### Aim of the task
Pull out every line from the listing that has the word "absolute".

### Recorded data
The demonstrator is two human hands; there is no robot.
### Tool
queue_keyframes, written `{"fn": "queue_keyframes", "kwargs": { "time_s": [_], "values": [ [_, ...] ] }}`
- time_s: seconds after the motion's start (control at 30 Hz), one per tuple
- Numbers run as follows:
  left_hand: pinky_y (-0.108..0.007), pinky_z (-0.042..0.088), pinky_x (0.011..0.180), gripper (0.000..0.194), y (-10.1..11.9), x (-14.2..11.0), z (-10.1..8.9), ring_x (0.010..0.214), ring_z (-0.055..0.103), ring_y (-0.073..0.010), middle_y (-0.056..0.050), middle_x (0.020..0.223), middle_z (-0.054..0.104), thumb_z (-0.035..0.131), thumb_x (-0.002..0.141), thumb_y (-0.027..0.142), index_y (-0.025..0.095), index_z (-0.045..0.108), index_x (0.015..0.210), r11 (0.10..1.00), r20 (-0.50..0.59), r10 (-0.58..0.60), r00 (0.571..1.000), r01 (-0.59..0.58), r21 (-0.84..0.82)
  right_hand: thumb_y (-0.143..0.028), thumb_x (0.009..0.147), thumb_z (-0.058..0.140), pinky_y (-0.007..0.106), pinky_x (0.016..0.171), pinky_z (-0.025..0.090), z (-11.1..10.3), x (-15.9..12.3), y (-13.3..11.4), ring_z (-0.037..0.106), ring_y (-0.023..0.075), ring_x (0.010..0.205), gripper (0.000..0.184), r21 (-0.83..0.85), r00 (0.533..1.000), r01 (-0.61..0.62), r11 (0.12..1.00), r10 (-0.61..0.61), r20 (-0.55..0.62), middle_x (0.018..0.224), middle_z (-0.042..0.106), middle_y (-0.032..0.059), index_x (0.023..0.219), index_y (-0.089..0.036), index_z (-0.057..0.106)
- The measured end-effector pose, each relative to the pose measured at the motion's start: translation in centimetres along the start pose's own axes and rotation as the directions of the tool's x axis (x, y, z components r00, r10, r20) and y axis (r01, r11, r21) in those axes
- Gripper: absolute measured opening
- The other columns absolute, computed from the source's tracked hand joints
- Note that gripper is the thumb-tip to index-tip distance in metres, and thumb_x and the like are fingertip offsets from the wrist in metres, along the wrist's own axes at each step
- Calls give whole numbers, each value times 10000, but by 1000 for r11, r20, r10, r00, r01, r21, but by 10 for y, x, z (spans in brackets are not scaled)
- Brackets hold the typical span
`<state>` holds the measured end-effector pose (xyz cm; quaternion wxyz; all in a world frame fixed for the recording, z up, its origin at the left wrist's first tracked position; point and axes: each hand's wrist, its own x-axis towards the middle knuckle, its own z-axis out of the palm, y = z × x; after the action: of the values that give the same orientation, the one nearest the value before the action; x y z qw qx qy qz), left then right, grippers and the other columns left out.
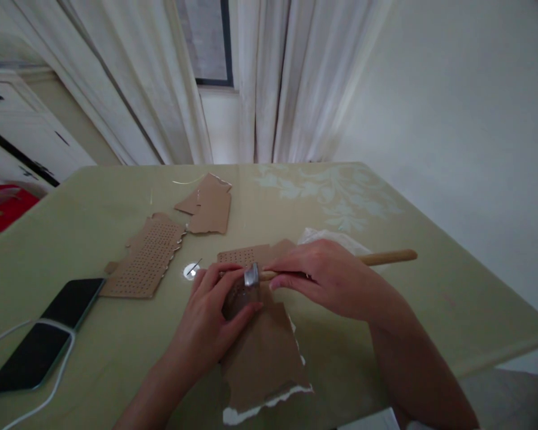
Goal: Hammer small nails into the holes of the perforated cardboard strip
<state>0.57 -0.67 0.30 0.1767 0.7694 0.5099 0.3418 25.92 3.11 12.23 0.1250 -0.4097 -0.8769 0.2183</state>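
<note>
My right hand [318,269] grips a hammer by its wooden handle [388,258], close to the head, with the rest of the handle reaching out to the right. The metal hammer head [251,275] is right beside my left fingertips. My left hand [217,310] curves its fingers and thumb around a greyish, partly see-through thing [240,301] that I cannot make out. Beneath both hands lies brown cardboard [264,358] with a torn, white lower edge. Behind it shows a piece punched with rows of small holes [240,255].
Another hole-punched cardboard piece [146,260] and plain cardboard scraps [213,209] lie to the left and back. A small white disc [190,271] has a thin dark pin-like thing on it. A black phone [49,334] with a white cable lies left. Crumpled white material [336,240] sits behind my right hand.
</note>
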Motion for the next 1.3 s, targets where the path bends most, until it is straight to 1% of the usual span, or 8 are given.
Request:
{"fn": "queue_keyframes", "kwargs": {
  "time_s": [0.17,0.33,0.43,0.53,0.7,0.83,1.1,1.3],
  "values": [
    [-560,519,1114,401,-10,2,2,1284,582,-356,-103,1352,644,868,922,439,300,753,1281,995,-57,-86,995,83,-54,-335,1125,689,317,884,561,0,1,1,796,232,960,213,-24,1000,-2,1000,3,11,1057,860,71,1177,-272,885],
    [-439,559,994,446,-21,8,-11,1188,639,-294,-94,1374,635,851,903,489,299,752,1294,935,66,-151,986,164,-313,-362,1109,718,309,866,564,0,0,5,805,241,929,205,-65,1000,-23,998,23,3,1023,864,71,1187,-284,892],
    [-357,564,780,573,-27,14,-15,912,655,-220,-79,1182,684,821,890,572,253,692,1349,815,102,-351,931,357,-456,-367,1120,700,321,901,562,-7,-6,8,808,245,971,222,-40,996,-26,999,23,-81,1098,867,65,1232,-300,879],
    [-334,560,741,698,-29,19,-5,864,655,-211,-55,1053,693,852,816,646,209,653,1324,673,11,-587,809,496,-549,-362,1132,687,339,903,547,-10,-9,10,806,254,997,230,-37,993,-31,999,27,-114,1117,867,56,1260,-302,868],
    [-334,581,823,683,-19,20,15,1003,751,-262,-103,1125,794,920,751,618,185,732,1244,365,300,-564,770,558,-745,-345,1118,708,340,862,535,-7,-7,10,803,253,964,213,-52,994,-39,998,33,-101,1104,868,55,1250,-303,870],
    [-323,592,845,647,-15,17,17,1028,784,-269,-81,1103,830,933,749,542,205,742,1267,203,304,-611,731,516,-832,-364,1121,699,333,844,534,-6,-7,9,797,246,943,210,-58,993,-30,998,23,-116,1065,866,60,1165,-284,888],
    [-359,581,922,466,-19,16,17,1109,763,-298,-58,1095,829,794,798,500,215,761,1166,405,140,-662,737,508,-760,-363,1116,709,314,850,548,-6,-6,8,803,235,940,199,-45,993,-27,999,22,-120,1060,865,60,1178,-292,885],
    [-438,584,910,624,-55,21,-5,997,736,-303,-122,1109,785,418,1050,644,180,709,1349,822,-171,-553,816,500,-273,-374,1121,691,310,853,561,-8,-7,7,804,236,932,226,-43,991,-30,999,24,-130,1045,866,73,1149,-276,892]
  ]
}}
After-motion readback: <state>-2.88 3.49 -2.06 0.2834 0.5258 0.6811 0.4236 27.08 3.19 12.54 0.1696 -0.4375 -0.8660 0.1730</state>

### Answer to this exercise
- Gripper: absolute measured opening
- The other columns absolute, computed from the source's tracked hand joints

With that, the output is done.